The CardioWest artificial heart, developed by Tucson’s University Medical Center, has been used commercially for the first time in the United States.
The Cleveland Clinic implanted a CardioWest Temporary Total Artificial Heart about a week ago in a dying man in his ’40s, less than one year after the CardioWest became the first artificial heart approved by the Food and Drug Administration.
Although UMC and other hospitals in the United States and Europe have implanted more than 30 artificial hearts in patients, the Cleveland Clinic is the first hospital that was not involved in the research to implant the device.
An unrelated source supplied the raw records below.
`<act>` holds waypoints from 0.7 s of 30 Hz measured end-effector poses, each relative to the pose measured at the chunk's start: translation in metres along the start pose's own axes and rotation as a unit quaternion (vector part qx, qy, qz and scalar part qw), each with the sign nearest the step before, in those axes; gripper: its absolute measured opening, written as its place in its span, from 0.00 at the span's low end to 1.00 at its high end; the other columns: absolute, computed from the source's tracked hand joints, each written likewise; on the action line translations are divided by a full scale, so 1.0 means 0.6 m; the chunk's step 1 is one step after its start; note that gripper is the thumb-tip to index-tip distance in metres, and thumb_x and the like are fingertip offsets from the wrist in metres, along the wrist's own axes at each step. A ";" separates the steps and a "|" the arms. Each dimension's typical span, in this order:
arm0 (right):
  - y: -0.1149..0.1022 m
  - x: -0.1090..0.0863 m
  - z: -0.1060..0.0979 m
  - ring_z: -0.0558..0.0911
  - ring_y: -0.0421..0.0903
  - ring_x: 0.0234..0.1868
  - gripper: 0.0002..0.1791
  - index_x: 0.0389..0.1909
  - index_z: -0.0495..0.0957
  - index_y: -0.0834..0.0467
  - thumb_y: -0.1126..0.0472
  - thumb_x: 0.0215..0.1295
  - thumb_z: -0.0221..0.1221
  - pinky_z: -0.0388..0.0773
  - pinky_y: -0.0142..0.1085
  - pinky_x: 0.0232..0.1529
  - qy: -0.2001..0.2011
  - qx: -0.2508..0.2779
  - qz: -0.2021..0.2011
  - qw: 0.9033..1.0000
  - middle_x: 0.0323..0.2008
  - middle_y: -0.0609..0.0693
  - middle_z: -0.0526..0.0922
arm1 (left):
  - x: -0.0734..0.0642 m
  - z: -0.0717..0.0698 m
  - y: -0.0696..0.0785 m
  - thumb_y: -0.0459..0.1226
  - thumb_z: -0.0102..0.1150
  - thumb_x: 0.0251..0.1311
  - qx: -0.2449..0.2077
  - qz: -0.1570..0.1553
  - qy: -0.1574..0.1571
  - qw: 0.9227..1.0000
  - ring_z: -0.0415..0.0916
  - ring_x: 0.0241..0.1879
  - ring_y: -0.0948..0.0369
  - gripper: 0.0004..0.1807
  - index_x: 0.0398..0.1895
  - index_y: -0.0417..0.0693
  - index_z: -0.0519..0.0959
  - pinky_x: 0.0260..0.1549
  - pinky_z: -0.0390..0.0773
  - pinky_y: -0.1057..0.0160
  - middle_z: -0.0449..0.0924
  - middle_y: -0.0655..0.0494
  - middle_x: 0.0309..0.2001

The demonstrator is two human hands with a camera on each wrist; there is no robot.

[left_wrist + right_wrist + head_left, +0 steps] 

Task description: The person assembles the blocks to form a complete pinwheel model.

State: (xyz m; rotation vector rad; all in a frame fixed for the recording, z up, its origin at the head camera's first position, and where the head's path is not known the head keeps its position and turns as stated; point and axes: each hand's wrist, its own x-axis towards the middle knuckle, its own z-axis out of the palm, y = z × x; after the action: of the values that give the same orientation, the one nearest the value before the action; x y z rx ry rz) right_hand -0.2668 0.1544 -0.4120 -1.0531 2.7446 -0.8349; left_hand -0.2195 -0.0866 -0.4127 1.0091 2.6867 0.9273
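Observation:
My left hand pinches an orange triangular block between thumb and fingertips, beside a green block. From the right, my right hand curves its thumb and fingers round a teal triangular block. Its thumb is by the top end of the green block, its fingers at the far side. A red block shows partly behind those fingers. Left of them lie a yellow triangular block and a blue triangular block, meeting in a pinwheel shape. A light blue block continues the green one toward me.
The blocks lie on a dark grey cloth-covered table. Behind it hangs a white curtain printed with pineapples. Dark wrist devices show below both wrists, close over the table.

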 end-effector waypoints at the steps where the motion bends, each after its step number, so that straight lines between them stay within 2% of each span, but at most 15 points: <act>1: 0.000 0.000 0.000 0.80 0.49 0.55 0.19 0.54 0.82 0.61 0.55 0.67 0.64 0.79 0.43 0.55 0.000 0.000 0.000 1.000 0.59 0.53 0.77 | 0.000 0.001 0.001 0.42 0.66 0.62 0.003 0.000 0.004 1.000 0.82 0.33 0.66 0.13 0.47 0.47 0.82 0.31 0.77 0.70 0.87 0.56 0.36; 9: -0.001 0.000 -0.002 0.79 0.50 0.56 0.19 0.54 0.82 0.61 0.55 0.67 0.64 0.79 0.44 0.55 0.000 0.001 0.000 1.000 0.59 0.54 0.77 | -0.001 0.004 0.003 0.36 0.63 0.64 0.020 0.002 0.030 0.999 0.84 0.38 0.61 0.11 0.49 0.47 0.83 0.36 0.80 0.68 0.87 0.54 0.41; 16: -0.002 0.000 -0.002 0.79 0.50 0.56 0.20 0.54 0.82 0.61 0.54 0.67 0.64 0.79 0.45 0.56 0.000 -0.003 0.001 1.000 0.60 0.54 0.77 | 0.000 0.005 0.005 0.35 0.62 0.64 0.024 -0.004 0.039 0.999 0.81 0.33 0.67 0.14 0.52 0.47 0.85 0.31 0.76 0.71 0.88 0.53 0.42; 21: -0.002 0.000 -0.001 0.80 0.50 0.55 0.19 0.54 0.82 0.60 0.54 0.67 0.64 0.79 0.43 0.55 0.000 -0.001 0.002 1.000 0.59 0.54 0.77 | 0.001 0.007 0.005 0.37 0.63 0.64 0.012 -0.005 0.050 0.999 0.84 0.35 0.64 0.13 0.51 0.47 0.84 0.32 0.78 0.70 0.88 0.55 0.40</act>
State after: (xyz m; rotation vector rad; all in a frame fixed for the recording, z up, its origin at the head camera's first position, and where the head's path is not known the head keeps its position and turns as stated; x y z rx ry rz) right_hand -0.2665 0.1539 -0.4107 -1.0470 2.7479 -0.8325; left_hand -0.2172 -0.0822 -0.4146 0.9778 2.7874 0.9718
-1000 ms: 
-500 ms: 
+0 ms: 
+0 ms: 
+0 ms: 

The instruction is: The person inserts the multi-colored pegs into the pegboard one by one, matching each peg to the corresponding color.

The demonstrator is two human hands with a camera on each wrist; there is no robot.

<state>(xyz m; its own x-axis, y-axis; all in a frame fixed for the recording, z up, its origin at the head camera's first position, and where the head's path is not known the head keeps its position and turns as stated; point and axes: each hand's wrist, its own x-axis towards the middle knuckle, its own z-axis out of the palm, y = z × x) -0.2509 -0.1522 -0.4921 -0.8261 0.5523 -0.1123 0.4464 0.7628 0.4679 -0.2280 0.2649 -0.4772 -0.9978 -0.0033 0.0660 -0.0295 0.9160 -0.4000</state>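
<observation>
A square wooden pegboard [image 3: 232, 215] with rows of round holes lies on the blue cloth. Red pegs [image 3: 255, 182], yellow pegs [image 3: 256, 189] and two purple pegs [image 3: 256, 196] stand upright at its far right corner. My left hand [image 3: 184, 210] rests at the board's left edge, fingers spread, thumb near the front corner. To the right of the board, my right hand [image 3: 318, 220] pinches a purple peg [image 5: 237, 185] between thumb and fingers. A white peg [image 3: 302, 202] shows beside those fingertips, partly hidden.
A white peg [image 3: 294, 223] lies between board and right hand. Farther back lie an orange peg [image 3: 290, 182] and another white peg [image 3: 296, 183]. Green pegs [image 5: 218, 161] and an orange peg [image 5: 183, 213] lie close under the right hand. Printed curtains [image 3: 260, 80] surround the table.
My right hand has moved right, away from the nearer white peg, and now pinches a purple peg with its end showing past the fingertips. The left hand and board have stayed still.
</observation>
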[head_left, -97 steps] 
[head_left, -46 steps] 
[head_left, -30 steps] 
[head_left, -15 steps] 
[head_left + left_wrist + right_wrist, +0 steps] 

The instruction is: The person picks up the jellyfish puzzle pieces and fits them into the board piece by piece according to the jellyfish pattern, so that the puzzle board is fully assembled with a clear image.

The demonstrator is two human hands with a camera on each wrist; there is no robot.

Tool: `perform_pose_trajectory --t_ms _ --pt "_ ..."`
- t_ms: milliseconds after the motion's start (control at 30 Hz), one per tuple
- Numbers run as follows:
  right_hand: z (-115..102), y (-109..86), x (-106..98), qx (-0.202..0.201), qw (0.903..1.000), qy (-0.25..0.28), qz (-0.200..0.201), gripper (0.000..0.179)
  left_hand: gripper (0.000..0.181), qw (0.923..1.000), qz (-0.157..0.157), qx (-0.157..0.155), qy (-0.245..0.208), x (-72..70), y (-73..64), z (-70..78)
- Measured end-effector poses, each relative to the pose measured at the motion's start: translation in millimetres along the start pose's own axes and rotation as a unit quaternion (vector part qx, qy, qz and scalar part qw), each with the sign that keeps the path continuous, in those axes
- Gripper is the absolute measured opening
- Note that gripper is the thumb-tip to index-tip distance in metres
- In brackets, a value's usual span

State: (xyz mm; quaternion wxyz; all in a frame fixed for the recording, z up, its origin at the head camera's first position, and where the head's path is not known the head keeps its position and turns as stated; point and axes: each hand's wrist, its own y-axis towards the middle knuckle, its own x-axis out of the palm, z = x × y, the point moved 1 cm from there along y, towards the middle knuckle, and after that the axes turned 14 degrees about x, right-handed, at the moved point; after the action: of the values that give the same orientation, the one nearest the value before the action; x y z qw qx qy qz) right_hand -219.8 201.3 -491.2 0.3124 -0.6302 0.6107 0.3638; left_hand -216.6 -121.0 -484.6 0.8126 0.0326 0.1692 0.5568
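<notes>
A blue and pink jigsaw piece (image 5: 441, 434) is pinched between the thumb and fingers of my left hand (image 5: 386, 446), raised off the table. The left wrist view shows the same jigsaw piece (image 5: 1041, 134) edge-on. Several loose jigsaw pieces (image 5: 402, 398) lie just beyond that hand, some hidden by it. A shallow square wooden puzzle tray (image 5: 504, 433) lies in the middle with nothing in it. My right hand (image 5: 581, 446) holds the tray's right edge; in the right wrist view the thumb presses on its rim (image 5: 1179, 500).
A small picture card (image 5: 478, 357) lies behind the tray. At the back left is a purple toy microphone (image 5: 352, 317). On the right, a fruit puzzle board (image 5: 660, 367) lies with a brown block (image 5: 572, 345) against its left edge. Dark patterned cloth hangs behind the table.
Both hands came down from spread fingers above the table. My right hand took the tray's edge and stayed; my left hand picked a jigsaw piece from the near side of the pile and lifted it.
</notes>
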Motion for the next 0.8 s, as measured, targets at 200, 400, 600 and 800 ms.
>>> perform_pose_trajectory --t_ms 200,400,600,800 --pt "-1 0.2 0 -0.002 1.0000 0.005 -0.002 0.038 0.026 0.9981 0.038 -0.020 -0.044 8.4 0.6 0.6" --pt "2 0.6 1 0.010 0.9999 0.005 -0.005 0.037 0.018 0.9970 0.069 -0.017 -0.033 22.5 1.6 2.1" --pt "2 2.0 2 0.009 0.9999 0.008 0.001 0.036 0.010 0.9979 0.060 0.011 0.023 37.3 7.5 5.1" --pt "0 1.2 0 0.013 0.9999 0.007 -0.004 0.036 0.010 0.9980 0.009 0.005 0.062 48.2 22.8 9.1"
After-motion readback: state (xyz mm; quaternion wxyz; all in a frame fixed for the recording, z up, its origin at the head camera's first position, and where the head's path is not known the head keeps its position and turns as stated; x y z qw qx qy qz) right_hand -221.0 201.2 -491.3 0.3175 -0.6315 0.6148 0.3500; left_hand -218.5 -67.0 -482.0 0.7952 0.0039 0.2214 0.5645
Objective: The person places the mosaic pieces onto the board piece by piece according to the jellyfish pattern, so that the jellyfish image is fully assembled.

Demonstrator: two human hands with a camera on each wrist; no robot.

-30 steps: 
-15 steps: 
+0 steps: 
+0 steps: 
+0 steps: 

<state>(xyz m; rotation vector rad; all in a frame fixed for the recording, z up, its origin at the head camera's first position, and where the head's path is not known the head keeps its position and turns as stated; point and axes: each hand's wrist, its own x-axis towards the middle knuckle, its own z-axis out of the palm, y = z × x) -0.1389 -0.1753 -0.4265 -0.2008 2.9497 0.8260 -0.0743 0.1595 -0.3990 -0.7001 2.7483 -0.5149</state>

“This represents the kickoff of the American commercialization of this technology,” Dr. Marvin Slepian, a University of Arizona cardiologist and president and of SynCardia Systems Inc., told the Arizona Daily Star.
SynCardia is the privately held company started in 2001 to manufacture and market the artificial heart. According to the Star, the listed retail price for the device is $100,000, and SynCardia is required by the FDA to train a center before the device can be used on a patient.
Less than one year ago, the heart became the first of its kind to win approval by the FDA for use in patients facing imminent death due to failure on both sides of the heart. It is only approved in the United States for use as a “bridge”–a temporary measure until a patient can get a real heart transplant. Independent health centers have begun trying to use the heart as a permanent replacement.
The CardioWest artificial heart evolved from the Jarvik-7 total artificial heart, which in December 1982 kept Barney Clark of Seattle alive at the University of Utah for 112 days.
In 1985, Dr. Robert Jarvik began collaborating with Dr. Jack Copeland, head of UMC’s artificial heart and heart and lung transplant programs. That year Copeland became the first surgeon in the world to use the artificial heart as a successful bridge. In 1991, University Medical Center and MedForte Research Foundation created CardioWest Technologies Inc. and the device’s technology was transferred to the new company.
UMC invested about $10 million in the device to keep it available to patients on a research basis prior to SynCardia’s founding four years ago.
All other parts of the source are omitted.